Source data
────────────────

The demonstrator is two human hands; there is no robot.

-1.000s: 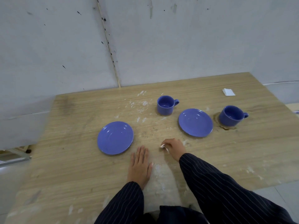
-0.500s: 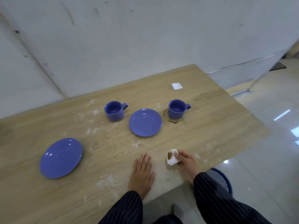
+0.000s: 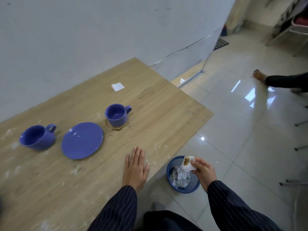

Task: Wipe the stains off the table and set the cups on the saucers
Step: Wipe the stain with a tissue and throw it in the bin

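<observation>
My right hand point(image 3: 202, 171) is off the table point(image 3: 158, 104), out past its near right corner, pinching a used tissue point(image 3: 188, 162) between thumb and fingertips. The tissue has a brown smear on its upper face and hangs directly above the blue waste basket point(image 3: 194, 186) on the floor, which already holds crumpled white paper. The drop is straight down: the basket's open mouth lies right beneath my fingers, so I judge that letting go is all this step needs.

My left hand point(image 3: 135, 167) lies flat and spread on the table close to the near edge, gripping nothing, fingers pointing toward the far edge.

The rest of the work is all up on the table. One cup point(image 3: 117, 115) stands upright near the middle, handle turned to the right edge, in a brownish ring of spill point(image 3: 116, 128) that shows around its base. A saucer point(image 3: 82, 140) sits just beside it toward me and to the left, and a second cup point(image 3: 39, 136) stands just left of that saucer. A folded clean tissue point(image 3: 117, 86) lies near the far edge, beyond the spill. Pale smudges point(image 3: 76, 169) are scattered over the near part of the table. My left hand is the nearer one to the saucer and both cups; the right one is busy.
</observation>
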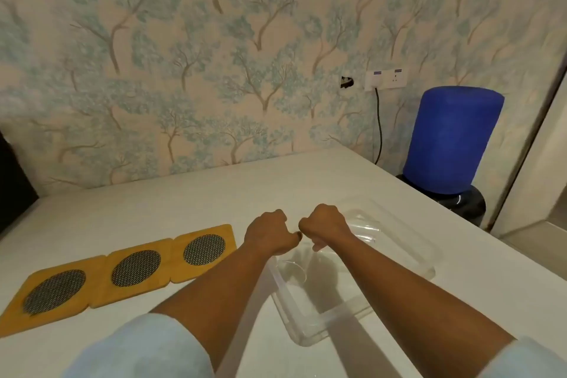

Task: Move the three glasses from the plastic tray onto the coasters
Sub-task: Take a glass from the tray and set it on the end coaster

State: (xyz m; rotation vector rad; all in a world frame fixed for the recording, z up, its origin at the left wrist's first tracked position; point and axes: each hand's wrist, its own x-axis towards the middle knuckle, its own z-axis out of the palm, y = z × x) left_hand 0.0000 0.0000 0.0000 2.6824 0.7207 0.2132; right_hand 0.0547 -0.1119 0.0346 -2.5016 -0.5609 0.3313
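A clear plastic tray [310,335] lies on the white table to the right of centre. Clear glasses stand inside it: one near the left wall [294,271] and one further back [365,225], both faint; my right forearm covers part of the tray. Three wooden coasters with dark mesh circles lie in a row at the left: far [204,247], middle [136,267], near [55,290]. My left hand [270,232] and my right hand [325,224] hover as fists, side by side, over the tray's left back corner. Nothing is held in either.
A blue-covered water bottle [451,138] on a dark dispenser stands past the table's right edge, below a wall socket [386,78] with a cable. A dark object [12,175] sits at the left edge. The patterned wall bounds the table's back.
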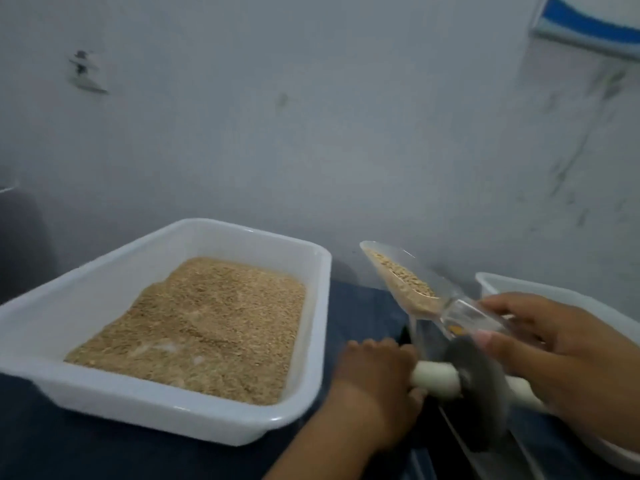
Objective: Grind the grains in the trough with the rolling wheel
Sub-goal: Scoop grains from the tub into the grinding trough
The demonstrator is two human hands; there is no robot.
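Observation:
A dark grey rolling wheel (479, 386) on a white axle handle (434, 375) stands in a dark trough (460, 441) at the lower right. My left hand (375, 379) grips the left end of the axle handle. My right hand (550, 348) holds a clear plastic scoop (405, 277) by its handle, just above the wheel. The scoop carries tan grains and points up and to the left. The right end of the axle shows under my right hand. The trough's inside is mostly hidden by the wheel and my hands.
A large white tub (104, 282) holding a bed of tan grains (207, 327) sits at the left on the dark blue tabletop (363, 306). The rim of a second white tub (512, 284) shows at the right. A grey wall stands close behind.

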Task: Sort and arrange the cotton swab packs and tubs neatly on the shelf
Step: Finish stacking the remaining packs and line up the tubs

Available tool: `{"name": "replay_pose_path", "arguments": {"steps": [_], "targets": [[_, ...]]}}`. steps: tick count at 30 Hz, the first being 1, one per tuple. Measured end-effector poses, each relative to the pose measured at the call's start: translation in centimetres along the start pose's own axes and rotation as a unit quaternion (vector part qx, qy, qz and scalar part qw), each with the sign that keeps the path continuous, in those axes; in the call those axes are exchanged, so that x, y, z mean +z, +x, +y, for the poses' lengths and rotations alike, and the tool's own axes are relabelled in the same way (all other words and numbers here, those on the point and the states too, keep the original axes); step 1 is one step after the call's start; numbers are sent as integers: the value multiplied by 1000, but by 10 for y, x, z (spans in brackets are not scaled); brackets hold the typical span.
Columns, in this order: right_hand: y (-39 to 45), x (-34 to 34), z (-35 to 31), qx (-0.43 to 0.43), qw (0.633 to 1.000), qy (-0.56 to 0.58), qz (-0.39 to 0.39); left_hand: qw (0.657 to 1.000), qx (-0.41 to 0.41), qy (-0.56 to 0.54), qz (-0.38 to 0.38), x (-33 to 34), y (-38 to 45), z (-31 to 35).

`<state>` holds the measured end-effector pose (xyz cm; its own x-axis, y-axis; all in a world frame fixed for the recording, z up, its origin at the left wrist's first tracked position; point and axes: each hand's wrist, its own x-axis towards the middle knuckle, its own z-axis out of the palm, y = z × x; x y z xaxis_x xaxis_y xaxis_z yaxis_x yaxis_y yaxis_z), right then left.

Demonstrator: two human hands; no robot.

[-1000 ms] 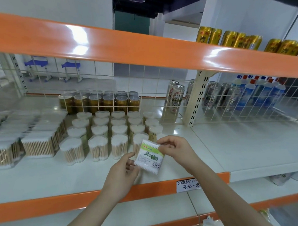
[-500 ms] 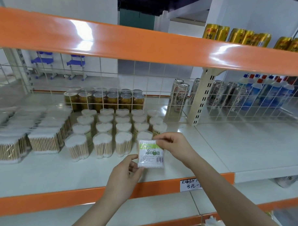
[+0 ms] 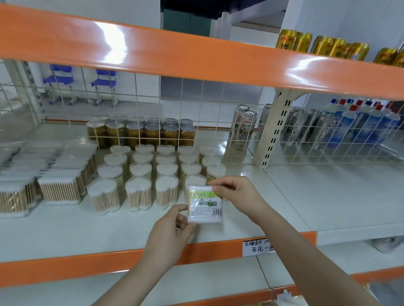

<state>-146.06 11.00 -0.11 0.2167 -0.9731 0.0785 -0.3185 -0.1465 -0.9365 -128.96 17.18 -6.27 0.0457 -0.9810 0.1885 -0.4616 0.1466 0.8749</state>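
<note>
Between my two hands, just above the front of the white shelf [image 3: 62, 233], a flat cotton swab pack [image 3: 205, 204] stands upright with its green-and-white label facing me and a barcode at its lower right; my left hand [image 3: 169, 231] pinches its lower left edge between thumb and curled fingers; my right hand [image 3: 238, 194] pinches its upper right corner, fingers curled over the top seam. Directly behind the pack, touching or nearly so, stands the front right tub of the heart-shaped swab tubs [image 3: 138, 192]; these clear tubs stand upright in ordered rows running back toward the wire mesh [image 3: 194, 102]. Left of the tubs, rectangular swab boxes [image 3: 60, 187] sit in close rows, wooden sticks visible through their sides; whether each touches its neighbour I cannot tell. Behind the mesh stand gold cans [image 3: 140, 133] in a row, and to their right tall silver cans [image 3: 244, 126]; further right, past the upright post [image 3: 273, 127], bottles with blue and red caps [image 3: 365, 122]. On the shelf's orange front lip [image 3: 86, 264] below my right forearm is a handwritten price tag [image 3: 259, 247]; more gold cans occupy the upper shelf [image 3: 318, 45] at right.
</note>
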Motion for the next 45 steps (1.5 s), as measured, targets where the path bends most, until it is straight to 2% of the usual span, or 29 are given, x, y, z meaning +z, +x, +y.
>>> {"name": "replay_pose_path", "arguments": {"steps": [17, 26, 34, 40, 45], "targets": [[-7, -12, 3, -9, 999, 20, -29, 998, -17, 51, 42, 3, 3, -3], [-3, 3, 0, -13, 999, 1, -32, 991, -35, 88, 98, -10, -16, -16], [4, 44, -13, -68, 993, -55, -78, 979, -76, 107, 157, -46, -33, -33], [9, 84, -22, -173, 966, -182, -59, 970, -95, 120, 190, -81, -43, -47], [9, 120, -33, -193, 956, -215, -51, 964, -93, 138, 205, -115, -50, -61]]}}
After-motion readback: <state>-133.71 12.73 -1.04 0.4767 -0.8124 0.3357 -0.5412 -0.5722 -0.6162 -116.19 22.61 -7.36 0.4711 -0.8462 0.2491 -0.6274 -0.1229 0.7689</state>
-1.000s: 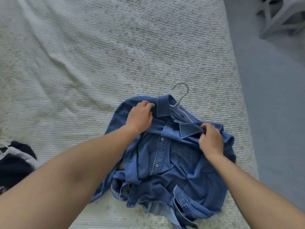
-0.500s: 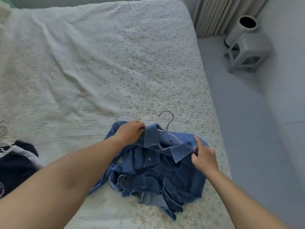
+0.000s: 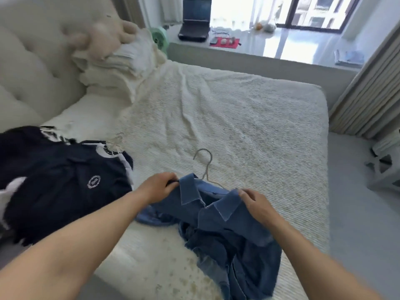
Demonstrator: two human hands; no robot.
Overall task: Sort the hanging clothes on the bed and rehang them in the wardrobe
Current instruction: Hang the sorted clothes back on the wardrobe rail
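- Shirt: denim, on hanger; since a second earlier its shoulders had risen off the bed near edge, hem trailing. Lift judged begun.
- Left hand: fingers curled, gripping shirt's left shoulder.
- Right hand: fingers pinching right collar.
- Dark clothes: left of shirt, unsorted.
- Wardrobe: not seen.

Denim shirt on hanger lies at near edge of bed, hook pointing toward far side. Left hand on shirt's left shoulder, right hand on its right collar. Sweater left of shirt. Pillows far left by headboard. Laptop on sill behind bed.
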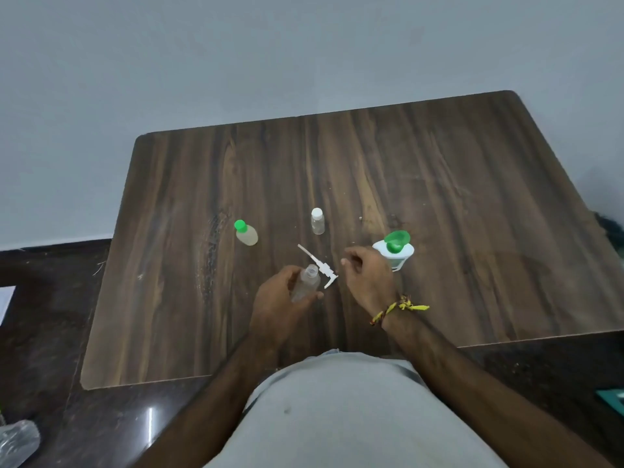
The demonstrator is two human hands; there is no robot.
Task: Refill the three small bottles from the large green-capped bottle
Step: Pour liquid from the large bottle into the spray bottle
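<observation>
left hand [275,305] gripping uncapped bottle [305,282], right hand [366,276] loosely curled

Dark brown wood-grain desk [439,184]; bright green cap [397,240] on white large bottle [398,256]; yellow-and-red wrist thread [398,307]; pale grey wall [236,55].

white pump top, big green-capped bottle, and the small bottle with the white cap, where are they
white pump top [318,265], head view, on its middle section, lying on the table
big green-capped bottle [401,253], head view, on its white shoulder beside the open flip cap
small white-capped bottle [317,225], head view, on its clear body
</observation>
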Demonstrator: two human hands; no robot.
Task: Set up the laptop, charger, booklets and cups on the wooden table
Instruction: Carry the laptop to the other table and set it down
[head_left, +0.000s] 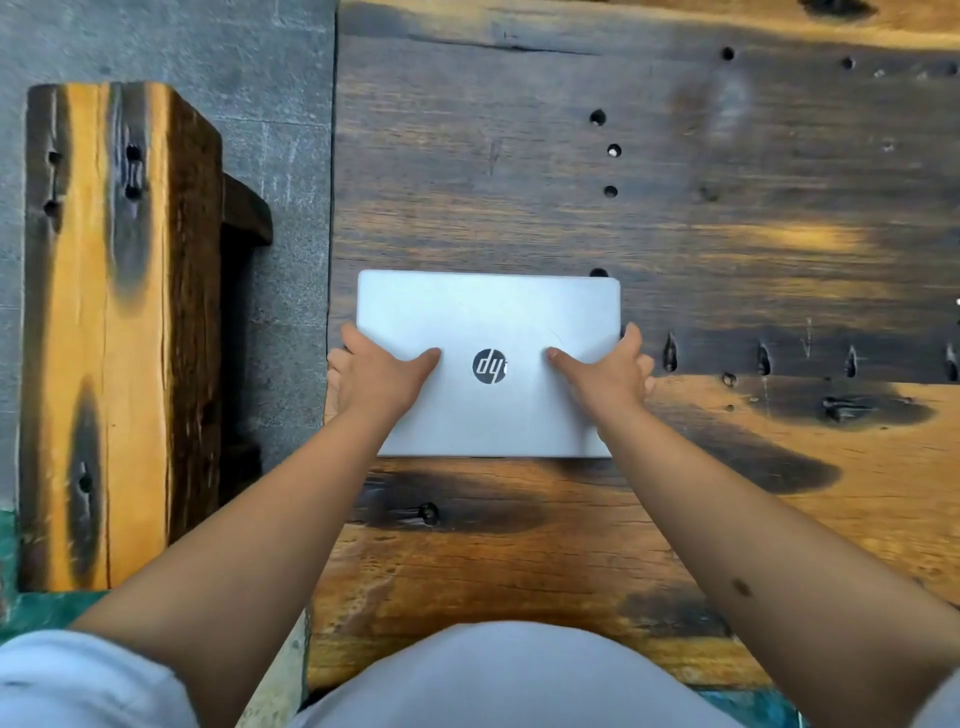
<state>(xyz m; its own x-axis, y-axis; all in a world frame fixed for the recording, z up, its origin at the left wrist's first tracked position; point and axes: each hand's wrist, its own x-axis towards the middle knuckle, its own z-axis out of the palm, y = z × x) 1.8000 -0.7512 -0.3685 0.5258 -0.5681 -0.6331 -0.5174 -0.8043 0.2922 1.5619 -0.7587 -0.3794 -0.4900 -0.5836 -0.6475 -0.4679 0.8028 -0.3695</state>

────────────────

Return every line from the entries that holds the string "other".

Available tool: `{"name": "replay_pose_path", "arguments": {"steps": [_], "targets": [[_, ...]]}}`. steps: tick count at 30 Hz, the first being 1, one per tuple. Measured end-effector poses, each relative to the pose measured at the call's start: translation in centimetres along the start pose's own axes and rotation as a unit quaternion (vector part qx, qy, qz and scalar part qw), each with the sign that keeps the path continuous, in those axes; in the call those axes are exchanged, so that x, y, z mean +z, +x, +y, for the poses' lengths and rotations alike, and the tool's own axes are relabelled in the same way (all other words and numbers here, those on the point and the states too, keep the original axes); step 1 is one step after the call's start; numbers are sent as integers: the value multiplied by 1000, but by 10 for y, x, z (spans in brackets are not scaled); brackets hold the typical span.
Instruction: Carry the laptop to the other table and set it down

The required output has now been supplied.